UnitedHealthcare suffered a setback on Monday during stage 2 of the Amgen Tour of California when Chris Jones and team leader Rory Sutherland hit the ground on the climb up Bonny Doon about 120 kilometres into the race.
Team doctor Michael Roshon said Jones suffered a deep laceration to his knee and is questionable for the start of stage 3 Tuesday, while Sutherland dislocated his ring finger but is expected to take the line for the start in San Jose.
“We were riding up the climb and some idiot decided to fall off on the outfill,” Sutherland said. “There seemed to be a lot of crashes today. I don't know what it is, but there doesn't seem to be the confidence where certain riders can take control and have confidence. It seems to be a bit of where everyone is waiting for someone to do something. We race into the corner at Bonny Doon with 80k to go and then we ride tempo up the climb, and that's where crashes happen.”

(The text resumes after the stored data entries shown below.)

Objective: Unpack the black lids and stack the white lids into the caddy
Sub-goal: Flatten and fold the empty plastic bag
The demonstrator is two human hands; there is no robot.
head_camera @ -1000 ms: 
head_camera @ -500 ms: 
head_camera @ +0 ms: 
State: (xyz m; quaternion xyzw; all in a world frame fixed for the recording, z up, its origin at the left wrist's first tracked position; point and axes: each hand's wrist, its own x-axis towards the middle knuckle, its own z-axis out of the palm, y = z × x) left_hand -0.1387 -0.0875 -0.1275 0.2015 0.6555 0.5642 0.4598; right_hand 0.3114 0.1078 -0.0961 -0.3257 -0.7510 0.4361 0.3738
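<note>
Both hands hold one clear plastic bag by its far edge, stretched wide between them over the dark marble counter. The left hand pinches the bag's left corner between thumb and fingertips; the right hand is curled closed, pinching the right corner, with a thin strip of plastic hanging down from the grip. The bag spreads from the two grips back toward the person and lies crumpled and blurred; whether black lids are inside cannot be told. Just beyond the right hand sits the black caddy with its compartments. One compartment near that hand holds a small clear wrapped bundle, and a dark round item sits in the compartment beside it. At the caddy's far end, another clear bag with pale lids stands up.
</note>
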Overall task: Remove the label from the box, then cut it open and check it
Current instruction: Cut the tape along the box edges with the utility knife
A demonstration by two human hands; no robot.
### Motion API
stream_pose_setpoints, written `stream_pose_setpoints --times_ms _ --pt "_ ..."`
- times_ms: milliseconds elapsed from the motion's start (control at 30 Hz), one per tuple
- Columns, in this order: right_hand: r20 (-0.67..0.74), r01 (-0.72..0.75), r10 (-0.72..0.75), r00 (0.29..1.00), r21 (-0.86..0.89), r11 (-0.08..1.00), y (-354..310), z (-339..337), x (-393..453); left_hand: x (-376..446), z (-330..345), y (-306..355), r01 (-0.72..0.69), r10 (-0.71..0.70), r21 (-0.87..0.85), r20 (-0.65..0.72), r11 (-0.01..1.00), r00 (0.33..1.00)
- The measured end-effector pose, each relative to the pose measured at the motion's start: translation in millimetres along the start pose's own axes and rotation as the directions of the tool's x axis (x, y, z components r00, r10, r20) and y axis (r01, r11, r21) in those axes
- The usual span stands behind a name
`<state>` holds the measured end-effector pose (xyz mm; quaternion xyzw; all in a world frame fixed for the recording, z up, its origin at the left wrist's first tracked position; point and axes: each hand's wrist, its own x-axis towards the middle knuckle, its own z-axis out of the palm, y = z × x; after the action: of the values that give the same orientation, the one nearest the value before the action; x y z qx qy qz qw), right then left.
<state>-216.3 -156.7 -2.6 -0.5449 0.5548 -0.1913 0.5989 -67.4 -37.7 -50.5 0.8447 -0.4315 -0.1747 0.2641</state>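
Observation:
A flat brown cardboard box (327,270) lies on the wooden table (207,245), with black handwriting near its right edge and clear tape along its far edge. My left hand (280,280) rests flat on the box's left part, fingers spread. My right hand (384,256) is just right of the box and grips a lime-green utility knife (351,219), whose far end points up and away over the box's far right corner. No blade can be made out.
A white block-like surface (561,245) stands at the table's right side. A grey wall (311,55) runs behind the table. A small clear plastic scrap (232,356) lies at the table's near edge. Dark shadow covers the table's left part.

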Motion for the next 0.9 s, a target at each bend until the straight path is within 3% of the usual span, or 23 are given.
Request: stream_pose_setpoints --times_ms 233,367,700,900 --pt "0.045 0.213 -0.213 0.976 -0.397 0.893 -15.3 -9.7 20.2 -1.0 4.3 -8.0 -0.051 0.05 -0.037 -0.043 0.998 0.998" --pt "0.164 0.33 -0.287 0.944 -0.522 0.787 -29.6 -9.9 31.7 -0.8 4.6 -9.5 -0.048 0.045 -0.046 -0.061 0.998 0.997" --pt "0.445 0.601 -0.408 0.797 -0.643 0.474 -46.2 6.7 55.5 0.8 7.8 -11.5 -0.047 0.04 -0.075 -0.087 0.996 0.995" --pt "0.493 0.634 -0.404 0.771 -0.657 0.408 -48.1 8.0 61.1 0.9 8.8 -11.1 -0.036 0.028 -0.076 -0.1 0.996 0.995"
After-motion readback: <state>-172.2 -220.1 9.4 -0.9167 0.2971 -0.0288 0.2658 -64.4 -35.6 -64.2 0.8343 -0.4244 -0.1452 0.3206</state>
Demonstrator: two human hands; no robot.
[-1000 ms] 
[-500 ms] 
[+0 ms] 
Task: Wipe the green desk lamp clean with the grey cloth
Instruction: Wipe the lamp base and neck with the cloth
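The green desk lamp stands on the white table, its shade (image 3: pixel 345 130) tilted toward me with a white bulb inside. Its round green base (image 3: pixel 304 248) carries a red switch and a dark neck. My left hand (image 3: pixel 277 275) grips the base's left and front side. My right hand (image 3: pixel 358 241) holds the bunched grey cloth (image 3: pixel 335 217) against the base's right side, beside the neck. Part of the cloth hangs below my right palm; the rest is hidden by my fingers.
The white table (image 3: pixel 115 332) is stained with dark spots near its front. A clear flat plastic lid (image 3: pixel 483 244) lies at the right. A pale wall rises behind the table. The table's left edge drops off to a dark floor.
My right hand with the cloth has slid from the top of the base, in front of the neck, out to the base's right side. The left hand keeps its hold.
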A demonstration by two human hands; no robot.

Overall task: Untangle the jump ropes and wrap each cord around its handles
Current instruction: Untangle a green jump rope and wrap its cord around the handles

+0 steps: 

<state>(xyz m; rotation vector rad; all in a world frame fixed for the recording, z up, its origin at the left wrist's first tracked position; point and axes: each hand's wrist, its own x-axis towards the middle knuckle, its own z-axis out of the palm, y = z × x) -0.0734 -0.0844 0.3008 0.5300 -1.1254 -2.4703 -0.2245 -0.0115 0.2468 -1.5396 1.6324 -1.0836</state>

Sutherland and Jones, who took the brunt of the damage in the relatively slow-speed crash, remounted quickly, caught back onto the lead group and then went to the front on the next climb.
“We took over on the last climb because I said to Chris Jones it's better that we just ride the front, do the climb and stay safe and then we just move back on the descent,” he said. “And now two of us are heading off to the hospital to get X-rays.”
Radioshack-Nissan's Matthew Busche also went down hard behind two BMC riders in the final kilometres, a crash Sutherland missed by going to the front for safety. The move launched the Australian into the lead for short run at the line.
“I was feeling sorry for myself the whole last 10k hitting every bump with my hand,” he said. “And then as we turned the corner with 3k to go I moved up to stay out of trouble and went up a slight rise and thought, well, I'm going a bit quicker than some of them, I might as well keep going.
“We held it off for quite a while,” he said. “So it makes a good day for the team, even though we had some bad luck. We'll come back tomorrow. The boys are riding well and my legs are great, so it should get better everyday.”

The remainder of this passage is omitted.